Этот мир с похмелья был слишком молод и красив. В улицах дышало одному ему понятное счастье, тихое, как безобидное умопомешательство от водки. Мартовское солнце бледной, болезненной матерью тихо баюкало раздавленный чьими-то черными ботинками утренний снег.
Там, за грохотавшим железным мостом, знала она, есть дивный, как синий дым, Смольный Собор: незримый, призраком проявлялся он на выцветавшем небе перед каждым на него глядевшим, будто возвещая о том, что настоящий, страшный и красивый Петербург начинается отсюда. И также исчезал, как старая страница бумажных сказок из детства. Порою, бродя по Невскому, забегая в тесные улицы, Марина думала:
«Если я когда-нибудь убью, я пойду к этому собору глухой ночью, лягу в сугроб, и буду тихо умирать от холода, долго, но счастливо», — и сейчас, чуть подталкивая заржавелые качели, хмельная, она вздрогнула невольно от мысли о какой бы то ни было смерти.
Один молоденький покойник намедни полюбил ее без памяти. Он говорил, что Марина — заблудшая душа этих мест, наконец-то вернувшаяся в Петербург.
Встретились они совершенно случайно и нелепо, ровно неделю назад.
Той ночью черные ботинки давили падавшие снежинки. Замело фонари, бетонные прямоугольные, походившие на бытовые коробки, серые дома. Гасли окна. Старая мешковатая куртка, прятавшая хрупкое тельце, чуть подрагивала в февральской лихорадке. Возле белой «Скорой» показался молодой человек в сером пальто нараспашку, ничем не примечательный. Спросил закурить.

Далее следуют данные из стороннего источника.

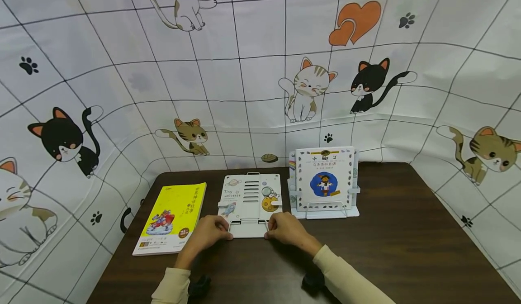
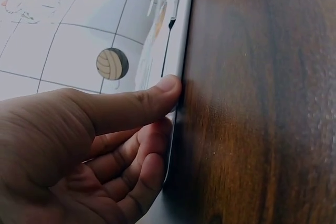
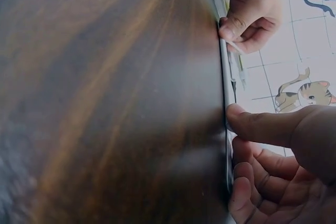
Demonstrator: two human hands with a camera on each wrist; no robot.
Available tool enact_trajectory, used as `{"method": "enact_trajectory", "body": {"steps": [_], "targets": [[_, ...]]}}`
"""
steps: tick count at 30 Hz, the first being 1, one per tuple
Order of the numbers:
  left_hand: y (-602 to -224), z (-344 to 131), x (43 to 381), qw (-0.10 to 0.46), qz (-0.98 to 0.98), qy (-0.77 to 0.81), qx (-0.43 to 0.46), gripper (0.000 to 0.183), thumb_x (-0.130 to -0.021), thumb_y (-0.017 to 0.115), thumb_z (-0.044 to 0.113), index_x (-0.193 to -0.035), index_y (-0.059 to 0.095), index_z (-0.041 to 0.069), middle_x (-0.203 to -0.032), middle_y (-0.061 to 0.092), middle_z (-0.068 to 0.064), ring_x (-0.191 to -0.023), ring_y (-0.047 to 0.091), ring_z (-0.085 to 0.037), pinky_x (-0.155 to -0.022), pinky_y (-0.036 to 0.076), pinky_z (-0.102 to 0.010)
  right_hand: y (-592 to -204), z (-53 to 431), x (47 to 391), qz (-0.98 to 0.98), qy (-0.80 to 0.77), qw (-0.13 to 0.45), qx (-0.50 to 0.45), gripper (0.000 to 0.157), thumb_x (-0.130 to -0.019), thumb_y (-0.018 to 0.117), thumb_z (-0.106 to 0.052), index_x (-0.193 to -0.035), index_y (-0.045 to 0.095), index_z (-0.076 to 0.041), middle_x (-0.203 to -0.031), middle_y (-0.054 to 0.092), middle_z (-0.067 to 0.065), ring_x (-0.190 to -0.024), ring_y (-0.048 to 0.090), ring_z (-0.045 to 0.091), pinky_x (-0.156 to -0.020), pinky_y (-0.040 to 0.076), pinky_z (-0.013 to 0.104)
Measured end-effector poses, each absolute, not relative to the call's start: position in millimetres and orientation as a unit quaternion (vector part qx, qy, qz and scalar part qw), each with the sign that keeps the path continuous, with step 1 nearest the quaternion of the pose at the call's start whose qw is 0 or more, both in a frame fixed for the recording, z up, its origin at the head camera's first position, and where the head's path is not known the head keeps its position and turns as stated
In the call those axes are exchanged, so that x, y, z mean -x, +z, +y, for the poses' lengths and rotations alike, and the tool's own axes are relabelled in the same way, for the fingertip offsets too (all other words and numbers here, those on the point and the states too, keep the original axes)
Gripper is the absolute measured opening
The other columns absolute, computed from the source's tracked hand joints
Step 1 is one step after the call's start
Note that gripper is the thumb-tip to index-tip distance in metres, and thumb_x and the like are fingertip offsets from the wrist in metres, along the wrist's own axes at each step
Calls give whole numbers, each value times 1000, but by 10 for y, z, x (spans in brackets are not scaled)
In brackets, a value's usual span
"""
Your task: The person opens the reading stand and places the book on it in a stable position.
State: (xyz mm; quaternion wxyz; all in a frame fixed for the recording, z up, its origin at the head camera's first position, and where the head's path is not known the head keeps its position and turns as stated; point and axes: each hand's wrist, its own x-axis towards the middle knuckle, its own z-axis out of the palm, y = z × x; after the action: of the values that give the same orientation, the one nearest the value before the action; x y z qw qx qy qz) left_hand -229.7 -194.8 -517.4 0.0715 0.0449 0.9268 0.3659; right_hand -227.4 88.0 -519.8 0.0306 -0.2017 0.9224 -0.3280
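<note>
A white book stand (image 1: 251, 204) with space drawings and "Tiny universe" printed on it lies flat on the table in the head view. My left hand (image 1: 212, 230) holds the left corner of its front edge. At the right corner, my right hand (image 1: 288, 230) grips the same edge. In the left wrist view, the thumb of my left hand (image 2: 105, 145) lies on the rim, fingers curled beside it. The right wrist view has my right hand (image 3: 278, 156) pinching the thin edge likewise. Parts of the stand behind the fingers are hidden.
Left of the stand lies a yellow book (image 1: 175, 213). To the right, a second white stand (image 1: 354, 209) props up a white picture book (image 1: 325, 177). All rest on a dark wooden table (image 1: 390, 240), with a cat-patterned cloth (image 1: 260, 82) hanging behind and at the sides.
</note>
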Motion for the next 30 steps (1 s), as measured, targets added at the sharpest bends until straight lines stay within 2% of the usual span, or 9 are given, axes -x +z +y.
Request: {"method": "enact_trajectory", "body": {"steps": [8, 21, 27, 30], "targets": [[-5189, -1978, 2283, 75, 923, 372, -62, 23, -81, 95, 19, -82, 72, 13, -74, 65, 1, -68, 56, -16, -66, 45, -28, -5224, 883, 2283, 918, -336, 22, 210, 28, -79, 94, -21, -74, 66, -19, -69, 65, -11, -64, 53, 4, -62, 44, 26], [-5212, -2041, 2272, 78, 920, 378, -75, 23, -83, 93, 20, -82, 71, 14, -75, 64, 2, -69, 56, -16, -68, 44, -28, -5212, 876, 2302, 908, -351, 32, 228, 28, -80, 93, -20, -74, 66, -19, -70, 66, -11, -65, 54, 2, -64, 45, 25], [-5164, -2122, 2282, 114, 901, 405, -104, 17, -88, 88, 16, -92, 73, 10, -83, 69, 0, -75, 60, -16, -72, 50, -25, -5116, 953, 2331, 890, -380, 79, 240, 17, -90, 86, -17, -83, 71, -14, -77, 70, -6, -69, 58, 3, -63, 48, 23], [-5094, -2177, 2291, 127, 890, 423, -108, 12, -92, 83, 11, -101, 76, 6, -91, 73, -4, -80, 63, -17, -76, 54, -25, -5021, 1007, 2361, 883, -409, 67, 223, 9, -94, 81, -11, -89, 73, -9, -81, 72, 0, -71, 60, 5, -63, 50, 23]]}}
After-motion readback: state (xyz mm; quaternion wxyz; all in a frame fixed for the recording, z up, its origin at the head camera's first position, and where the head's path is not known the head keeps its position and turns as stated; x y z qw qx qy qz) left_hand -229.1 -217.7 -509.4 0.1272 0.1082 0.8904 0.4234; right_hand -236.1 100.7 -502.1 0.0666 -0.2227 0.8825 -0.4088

— Интересно, кого увезут… — тень от дерева легла на лицо удивленной Марины.
Паренек ухмыльнулся, выпуская изо рта струйку дыма:
— Да меня. Уже в третий раз. Больше не вернусь, надоело, — здесь он, одичало улыбнувшись, взглянул вверх, в самую снежную россыпь, и, как будто выглянув за само небо, воскликнул: — Умер…! Я умер! — и крепко обнял Марину.

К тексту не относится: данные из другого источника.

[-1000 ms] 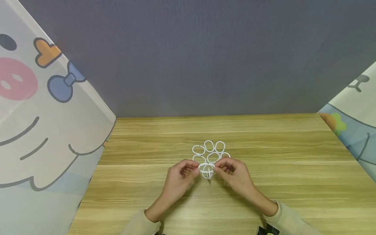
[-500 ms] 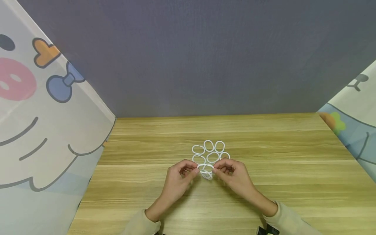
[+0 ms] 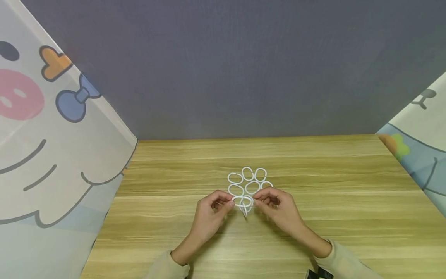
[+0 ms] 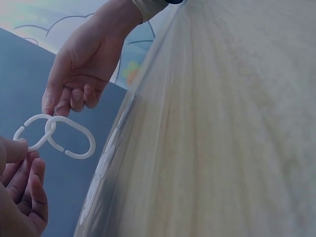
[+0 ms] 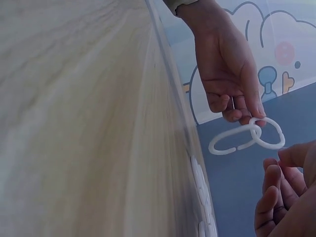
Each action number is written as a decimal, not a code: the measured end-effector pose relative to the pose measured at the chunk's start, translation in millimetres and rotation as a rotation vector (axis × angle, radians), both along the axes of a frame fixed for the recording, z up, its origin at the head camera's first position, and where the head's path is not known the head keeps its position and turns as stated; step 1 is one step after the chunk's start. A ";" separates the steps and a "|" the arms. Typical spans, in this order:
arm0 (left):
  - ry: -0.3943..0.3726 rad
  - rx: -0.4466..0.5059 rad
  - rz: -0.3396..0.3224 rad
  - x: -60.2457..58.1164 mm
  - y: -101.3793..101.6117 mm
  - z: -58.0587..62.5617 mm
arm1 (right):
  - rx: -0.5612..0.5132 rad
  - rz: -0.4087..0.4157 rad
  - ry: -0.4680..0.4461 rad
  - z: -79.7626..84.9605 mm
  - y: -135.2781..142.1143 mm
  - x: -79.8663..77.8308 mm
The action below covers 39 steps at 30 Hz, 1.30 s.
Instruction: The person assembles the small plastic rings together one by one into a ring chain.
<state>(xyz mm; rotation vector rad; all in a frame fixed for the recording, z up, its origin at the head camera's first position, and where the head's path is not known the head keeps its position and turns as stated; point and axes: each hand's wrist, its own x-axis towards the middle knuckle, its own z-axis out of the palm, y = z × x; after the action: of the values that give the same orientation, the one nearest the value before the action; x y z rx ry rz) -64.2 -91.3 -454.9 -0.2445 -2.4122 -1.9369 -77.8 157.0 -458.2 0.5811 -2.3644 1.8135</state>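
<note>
White held ring (image 4: 37,116), pinched by left hand (image 3: 209,215) and right hand (image 3: 283,211), joins one hanging ring (image 4: 85,131); other rings (image 3: 246,188), mid-frame, seem unlinked.

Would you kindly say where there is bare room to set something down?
Bare table: left of the left hand, right of the right hand, from the laid-out rings to the grey wall. Crowded: among those rings; between the hands, two linked rings.

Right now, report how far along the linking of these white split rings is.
Done: one hanging ring is already looped through another. In hand: the left hand and right hand pinch the upper ring of that pair. Left, judging by this pattern: at least six loose rings on the wooden table, apparently unlinked.
</note>
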 end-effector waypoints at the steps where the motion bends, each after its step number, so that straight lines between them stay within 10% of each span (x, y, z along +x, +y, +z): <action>1: -0.003 -0.004 0.005 0.5 -0.9 0.1 | 0.002 -0.003 -0.002 -0.4 1.2 -0.2; 39: -0.010 0.033 0.087 19.1 -32.7 -14.3 | 0.118 -0.116 -0.009 -17.7 47.7 -8.7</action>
<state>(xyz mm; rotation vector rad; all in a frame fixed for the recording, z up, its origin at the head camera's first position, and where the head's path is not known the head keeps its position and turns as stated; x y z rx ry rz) -45.1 -124.0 -469.2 -0.1261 -2.3532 -1.9430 -86.5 204.7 -475.9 0.4385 -2.4679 1.6424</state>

Смех унес его счастливое лицо куда-то в метельную круговерть, и крик, отчаянный, будто сквозь подушку, растаял над заметенной дорогой:
— Марина! Слышишь, Марин! На Большеохтинское приходи, в гости! Слева от первой дорожки, чуть вглубь могилка! Меня Мишей зовут…!

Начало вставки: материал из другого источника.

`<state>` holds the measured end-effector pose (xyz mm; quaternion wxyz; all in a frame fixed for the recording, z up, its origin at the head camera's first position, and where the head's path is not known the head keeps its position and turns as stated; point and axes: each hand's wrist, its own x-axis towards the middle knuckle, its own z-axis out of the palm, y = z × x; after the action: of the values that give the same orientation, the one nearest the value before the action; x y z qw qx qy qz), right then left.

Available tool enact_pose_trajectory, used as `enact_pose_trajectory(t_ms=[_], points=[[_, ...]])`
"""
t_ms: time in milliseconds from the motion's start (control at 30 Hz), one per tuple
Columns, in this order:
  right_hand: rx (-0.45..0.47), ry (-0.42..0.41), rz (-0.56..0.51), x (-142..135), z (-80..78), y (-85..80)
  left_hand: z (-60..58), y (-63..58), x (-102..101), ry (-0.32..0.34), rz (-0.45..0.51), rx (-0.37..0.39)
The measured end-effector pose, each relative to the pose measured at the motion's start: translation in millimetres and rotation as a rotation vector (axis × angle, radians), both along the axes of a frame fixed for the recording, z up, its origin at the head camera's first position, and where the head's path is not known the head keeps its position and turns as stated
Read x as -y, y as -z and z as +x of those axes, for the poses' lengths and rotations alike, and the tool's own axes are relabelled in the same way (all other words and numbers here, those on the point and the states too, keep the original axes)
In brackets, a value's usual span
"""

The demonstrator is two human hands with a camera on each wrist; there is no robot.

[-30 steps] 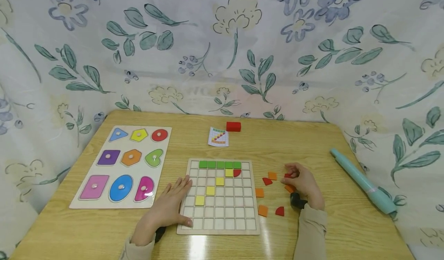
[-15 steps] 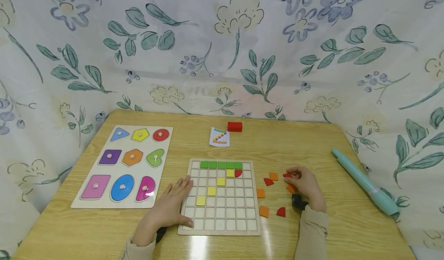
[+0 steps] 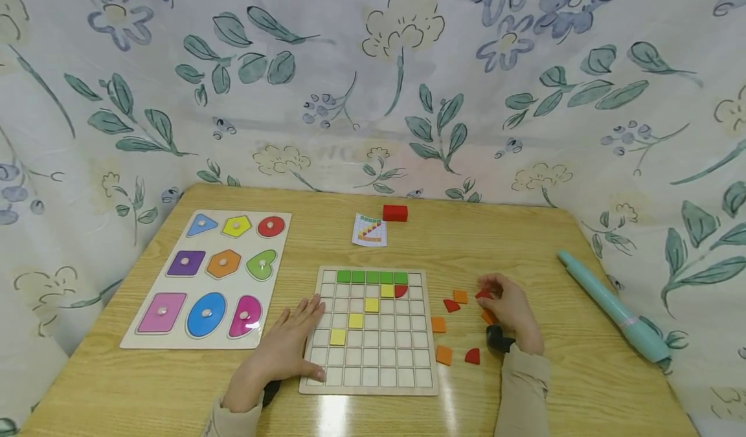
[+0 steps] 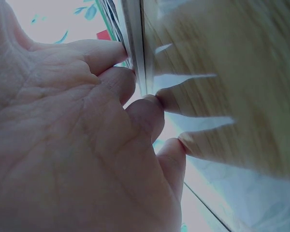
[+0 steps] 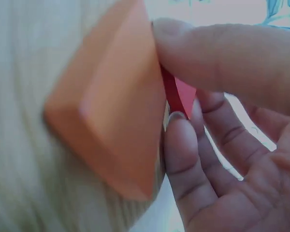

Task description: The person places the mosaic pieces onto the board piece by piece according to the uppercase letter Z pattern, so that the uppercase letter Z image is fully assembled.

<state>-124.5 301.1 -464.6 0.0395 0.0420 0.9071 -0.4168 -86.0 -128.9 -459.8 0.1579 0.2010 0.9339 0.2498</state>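
A wooden grid board (image 3: 386, 377) holds a row of green square tiles (image 3: 373, 278), a diagonal of yellow square tiles (image 3: 355, 321) and one red quarter-circle tile (image 3: 400, 291). My left hand (image 3: 282, 346) rests spread at the board's left side, its thumb over the near-left corner; in the left wrist view its fingertips (image 4: 171, 150) meet the table. Right of the board, my right hand (image 3: 513, 304) pinches another red quarter-circle tile (image 5: 181, 94) between thumb and finger. Close beside that grip lies an orange square tile (image 5: 121, 106), partly hidden by the hand in the head view.
Loose orange tiles (image 3: 444, 355) and red tiles (image 3: 473, 357) lie between board and right hand. Behind the board are a pattern card (image 3: 370, 230) and a red block (image 3: 395, 213). A shape puzzle (image 3: 201, 280) lies left; a teal tube-like object (image 3: 606, 301) lies right.
My right hand has shifted slightly, and the red tile in its fingers now shows a little more tilted. My left hand keeps its place on the board.
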Motion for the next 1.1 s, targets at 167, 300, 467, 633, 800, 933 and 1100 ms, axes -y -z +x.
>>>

Поутру — стук в хилую дверь. На серой узкой лестнице — никого, лишь в окне синеет небо, и ночь оседает седой пылью на размытом асфальте.
«К покойнику»… — вздрогнула Марина, и бегом в магазинчик, в узкий подвал с широким потолком.
— К покойнику, девочка. Не к добру такое, ой не к добру. Зачем ты пьешь, молоденькая, красивая! Жизнь — штука короткая… Ты уж не помирай, пожалуйста, — пухлая рука пожилой продавщицы бросает мятую сотку в кассу. Вкладывает шкалик в тощую ладошку.
«Не помирай, пожалуйста… А сотка лишней не бывает».
Марина, пообещав не умирать простым, полузаметным и сонным кивком, ушла. Фигурка ее, маленькая, чернеющей в белесой дали точкой исчезала на горизонте.
Так продолжалось две недели, а потом Миша просто исчез; наверное, ушел в свое Иномирье, и могилка его уж глядела пусто. В последний зимний день Марина бросила на снег у худенького, дешевого креста вялую гвоздику. Тихой тенью выскользнула за кладбищенские черные ограды, и лишь размытое Мишино лицо улыбнулось ей вослед с надгробия. Больше на кладбище Марина не бывала.
Первого марта снова ударили лютые морозы, а в хмельном теле, под самым сердцем, поселилась смерть. Фельдшер в едком больничном коридорчике задумчиво протянула:
— Однако… Удалять будем, дитё-то мертвое.
Через пару часов Марине протянули засаленный белый пакет.
— Забирай. И без того дел много, — выбеленные двери захлопнулись, растаяла горечь где-то под слезливым нёбом. Пакета Марина не взяла, только глупенько хихикнула и побрела, шатаясь, прочь, мимо серых хрущёвок. Обмотанная теплым платком фельдшер выбросила грязный пакет в пасть мусорного бака болотного цвета. На микрорайон опускался вечер.